• ABOUT THIS EXERCISE:
Exactly the lines from the opening of the data through the line containing "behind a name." should be reproduced, please, with nothing added.
================
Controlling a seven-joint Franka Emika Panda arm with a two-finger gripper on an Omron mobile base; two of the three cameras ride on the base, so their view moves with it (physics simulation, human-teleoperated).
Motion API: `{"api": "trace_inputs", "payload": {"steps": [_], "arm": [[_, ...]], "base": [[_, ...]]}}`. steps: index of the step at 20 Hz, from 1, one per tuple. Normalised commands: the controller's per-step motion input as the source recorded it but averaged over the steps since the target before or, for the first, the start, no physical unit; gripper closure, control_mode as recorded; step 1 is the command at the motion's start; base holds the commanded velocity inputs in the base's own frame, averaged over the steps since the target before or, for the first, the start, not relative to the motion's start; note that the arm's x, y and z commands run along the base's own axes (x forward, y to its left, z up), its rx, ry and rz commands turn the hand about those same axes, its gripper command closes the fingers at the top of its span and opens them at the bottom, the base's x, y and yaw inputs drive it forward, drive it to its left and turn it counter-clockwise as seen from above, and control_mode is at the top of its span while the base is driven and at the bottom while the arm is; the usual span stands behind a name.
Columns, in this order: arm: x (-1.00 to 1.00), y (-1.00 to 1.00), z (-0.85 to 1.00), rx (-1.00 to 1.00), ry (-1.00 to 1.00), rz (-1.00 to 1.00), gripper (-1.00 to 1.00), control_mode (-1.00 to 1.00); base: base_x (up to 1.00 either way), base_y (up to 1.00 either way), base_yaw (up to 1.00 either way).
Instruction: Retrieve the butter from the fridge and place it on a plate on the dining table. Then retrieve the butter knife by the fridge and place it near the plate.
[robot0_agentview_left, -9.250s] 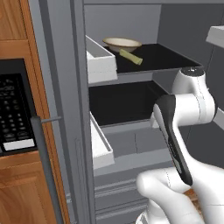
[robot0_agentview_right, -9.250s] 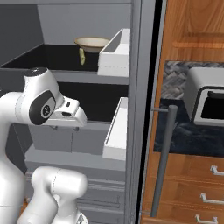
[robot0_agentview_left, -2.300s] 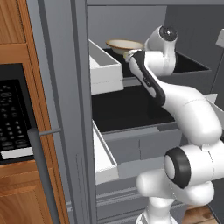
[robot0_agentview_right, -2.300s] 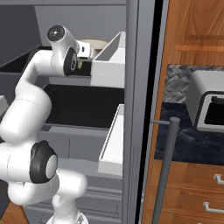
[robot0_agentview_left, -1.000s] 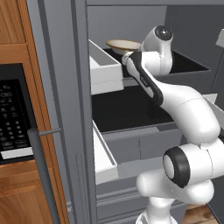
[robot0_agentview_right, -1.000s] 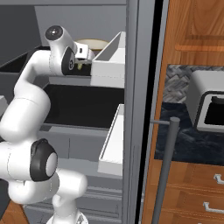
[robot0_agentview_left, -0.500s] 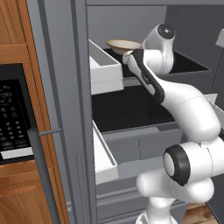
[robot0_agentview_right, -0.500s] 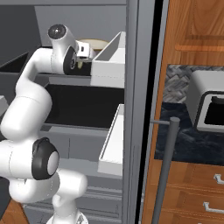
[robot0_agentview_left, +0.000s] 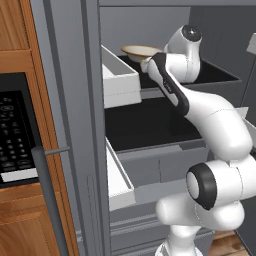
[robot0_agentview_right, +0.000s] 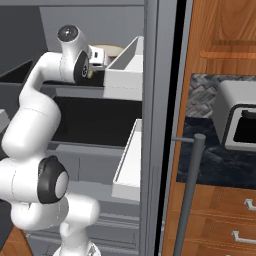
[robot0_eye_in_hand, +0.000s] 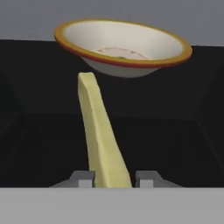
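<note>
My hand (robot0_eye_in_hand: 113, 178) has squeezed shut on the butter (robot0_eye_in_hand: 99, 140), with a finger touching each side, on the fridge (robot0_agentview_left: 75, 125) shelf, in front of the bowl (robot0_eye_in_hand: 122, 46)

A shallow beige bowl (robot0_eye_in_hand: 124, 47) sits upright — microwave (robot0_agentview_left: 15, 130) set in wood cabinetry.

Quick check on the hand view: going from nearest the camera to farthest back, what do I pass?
gripper with its fingertips on either side of the butter's near end → butter stretching away along the dark fridge shelf → beige bowl past its far end → grey back wall of the fridge.
</note>
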Motion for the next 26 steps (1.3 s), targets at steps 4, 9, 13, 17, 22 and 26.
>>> {"api": "trace_inputs", "payload": {"steps": [4, 9, 13, 17, 22, 26], "arm": [[-0.06, 0.03, 0.0, 0.0, 0.04, 0.0, 1.0, -1.0], [-0.25, 0.15, 0.0, 0.0, 0.01, 0.0, 1.0, -1.0], [-0.58, 0.07, 0.0, 0.0, -0.01, 0.0, 1.0, -1.0], [-0.68, 0.0, 0.0, 0.0, -0.07, 0.0, 1.0, -1.0], [-0.73, 0.0, 0.03, 0.0, -0.14, 0.0, 1.0, -1.0], [-0.78, 0.0, 0.05, 0.0, -0.1, 0.0, 1.0, -1.0]], "base": [[0.0, 0.0, 0.0], [0.0, 0.0, 0.0], [0.0, 0.0, 0.0], [0.0, 0.0, 0.0], [0.0, 0.0, 0.0], [0.0, 0.0, 0.0]]}}
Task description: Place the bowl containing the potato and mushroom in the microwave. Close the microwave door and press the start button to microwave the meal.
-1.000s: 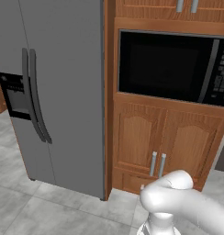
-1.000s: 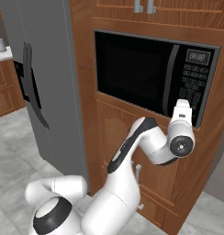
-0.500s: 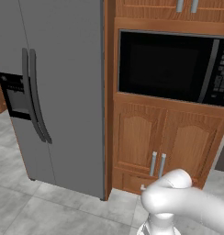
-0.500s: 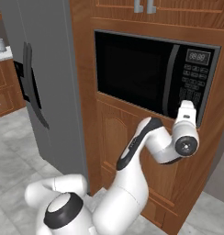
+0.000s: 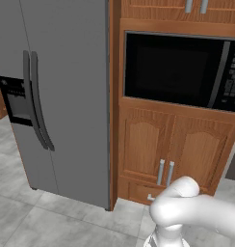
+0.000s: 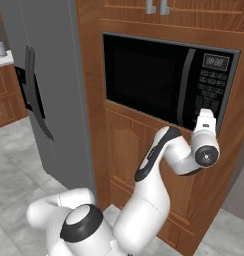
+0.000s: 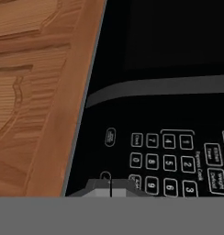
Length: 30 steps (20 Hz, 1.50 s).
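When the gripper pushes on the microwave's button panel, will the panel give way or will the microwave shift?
The button panel looks flat and glossy, so it is probably stiff, and the closed fingertips might slide a little. The microwave sits framed inside the wooden cabinet, so it likely stays put.

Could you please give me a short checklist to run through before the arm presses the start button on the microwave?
1. Microwave door closed flush: ok.
2. Pincer up at the button panel: ok.
3. Pincer shut for a firm poke: ok, the fingertips look closed together in the hand view.
4. Tip lined up on the start button: cannot tell; the labels nearest the tip are unreadable.
5. Bowl inside the microwave: cannot tell; the window is dark.
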Motion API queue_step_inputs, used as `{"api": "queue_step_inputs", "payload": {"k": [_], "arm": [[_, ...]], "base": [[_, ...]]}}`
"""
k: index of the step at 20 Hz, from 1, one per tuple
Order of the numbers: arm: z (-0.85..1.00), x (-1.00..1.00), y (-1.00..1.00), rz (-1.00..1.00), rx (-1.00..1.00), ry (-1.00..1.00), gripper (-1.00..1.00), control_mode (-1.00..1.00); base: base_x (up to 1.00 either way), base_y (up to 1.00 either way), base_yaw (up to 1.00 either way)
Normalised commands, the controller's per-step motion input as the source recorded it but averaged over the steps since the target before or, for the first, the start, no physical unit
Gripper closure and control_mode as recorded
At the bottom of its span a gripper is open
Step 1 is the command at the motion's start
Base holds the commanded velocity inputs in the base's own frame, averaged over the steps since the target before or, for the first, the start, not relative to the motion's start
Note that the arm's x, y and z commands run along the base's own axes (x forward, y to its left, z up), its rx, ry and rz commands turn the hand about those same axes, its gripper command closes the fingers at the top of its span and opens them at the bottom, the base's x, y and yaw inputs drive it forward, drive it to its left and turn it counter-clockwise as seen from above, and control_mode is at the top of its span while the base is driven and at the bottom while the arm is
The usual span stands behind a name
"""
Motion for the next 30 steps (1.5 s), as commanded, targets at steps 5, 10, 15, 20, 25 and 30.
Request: {"api": "queue_step_inputs", "payload": {"k": [5, 10, 15, 20, 25, 30], "arm": [[-0.10, 0.30, -0.02, 0.00, 0.00, 0.00, 1.00, -1.00], [-0.02, 0.24, -0.12, 0.00, 0.00, 0.00, 1.00, -1.00], [-0.04, 0.15, -0.18, 0.00, 0.00, 0.00, 1.00, -1.00], [-0.15, 0.16, -0.11, 0.00, 0.00, 0.00, 1.00, -1.00], [-0.09, 0.26, -0.10, 0.00, 0.00, 0.00, 1.00, -1.00], [-0.09, 0.28, -0.12, -0.01, 0.00, 0.00, 1.00, -1.00]], "base": [[0.00, 0.00, 0.00], [0.00, 0.00, 0.00], [0.00, 0.00, 0.00], [0.00, 0.00, 0.00], [0.00, 0.00, 0.00], [0.00, 0.00, 0.00]]}}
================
• ANSWER AREA:
Controlling a seven-joint Franka Emika Panda arm with a two-finger gripper on an Omron mobile base; two of the three cameras ride on the base, so their view moves with it (physics simulation, human-teleoperated).
Motion API: `{"api": "trace_inputs", "payload": {"steps": [_], "arm": [[_, ...]], "base": [[_, ...]]}}`. steps: index of the step at 20 Hz, from 1, one per tuple. Normalised commands: the controller's per-step motion input as the source recorded it but averaged over the steps since the target before or, for the first, the start, no physical unit; gripper closure, control_mode as recorded; step 1 is the command at the motion's start; base holds the commanded velocity inputs in the base's own frame, averaged over the steps since the target before or, for the first, the start, not relative to the motion's start; note that the arm's x, y and z commands run along the base's own axes (x forward, y to its left, z up), its rx, ry and rz commands turn the hand about those same axes, its gripper command closes the fingers at the top of its span and opens them at the bottom, the base's x, y and yaw inputs drive it forward, drive it to its left and turn it counter-clockwise as seen from above, and control_mode is at the top of its span while the base is driven and at the bottom while the arm is; the usual span stands behind a name.

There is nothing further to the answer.